Alors pourquoi l’État reste-t-il sourd aux besoins des patient-e-s qui pourraient trouver un soulagement avec ces produits ? Interrogés par le woxx – qui a appliqué à la lettre la nouvelle « circulaire Bettel » -, les différents ministères ont fourni des informations bien maigrichonnes.

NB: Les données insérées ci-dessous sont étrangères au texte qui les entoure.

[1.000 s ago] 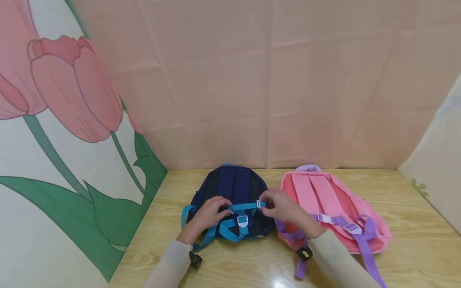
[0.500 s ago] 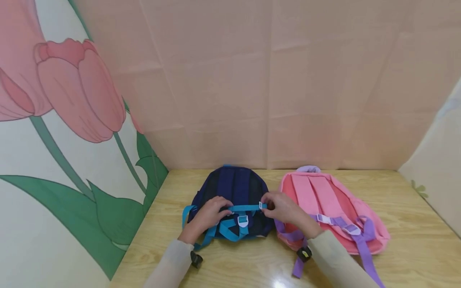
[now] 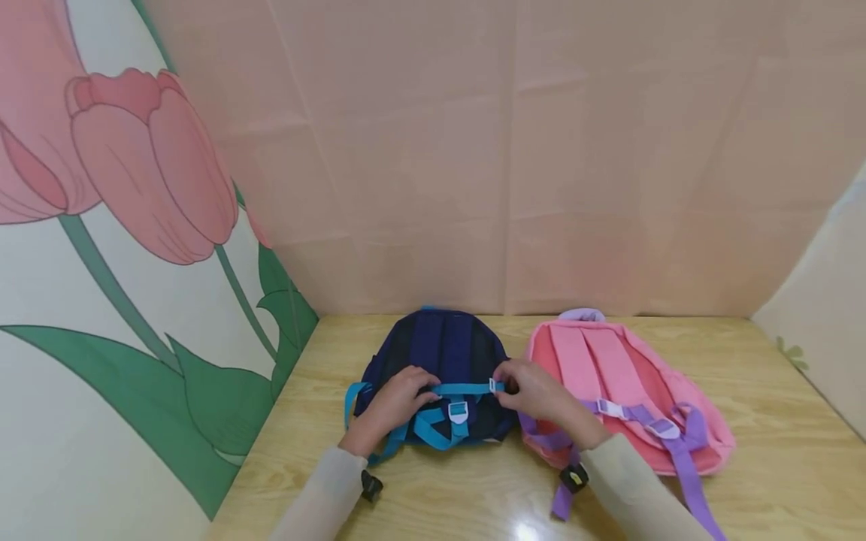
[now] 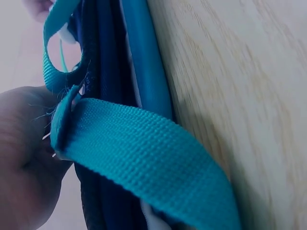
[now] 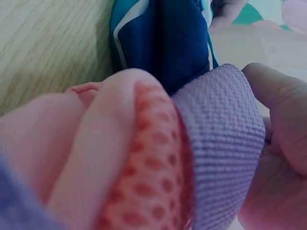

À la Justice, le premier conseiller du ministre, Jeannot Berg, nous a tout simplement renvoyés au ministère de la Santé – ne daignant même pas répondre à notre question sur d’éventuels groupes de travail interministériels et leurs hypothétiques résultats.

L’existence même de ces groupes de travail nous a tout de même été confirmée par le biais de la fonctionnaire en charge de la communication du ministère de la Santé, Monique Putz. Dans sa réponse à notre questionnaire, on lit : « Le programme gouvernemental ne prévoit rien en ce qui concerne le cannabis médical. Néanmoins, certains produits contenant des extraits de cannabis peuvent être prescrits au Luxembourg. Les équipes du ministère suivent les évolutions du dossier avec grand intérêt. Mais sinon, il n’y a pas de nouveaux éléments en ce qui concerne le cannabis. La Santé collabore étroitement avec la Justice sur ce dossier. Pourtant, il est encore trop tôt pour se fixer un agenda. » En attendant qu’il ne soit trop tard.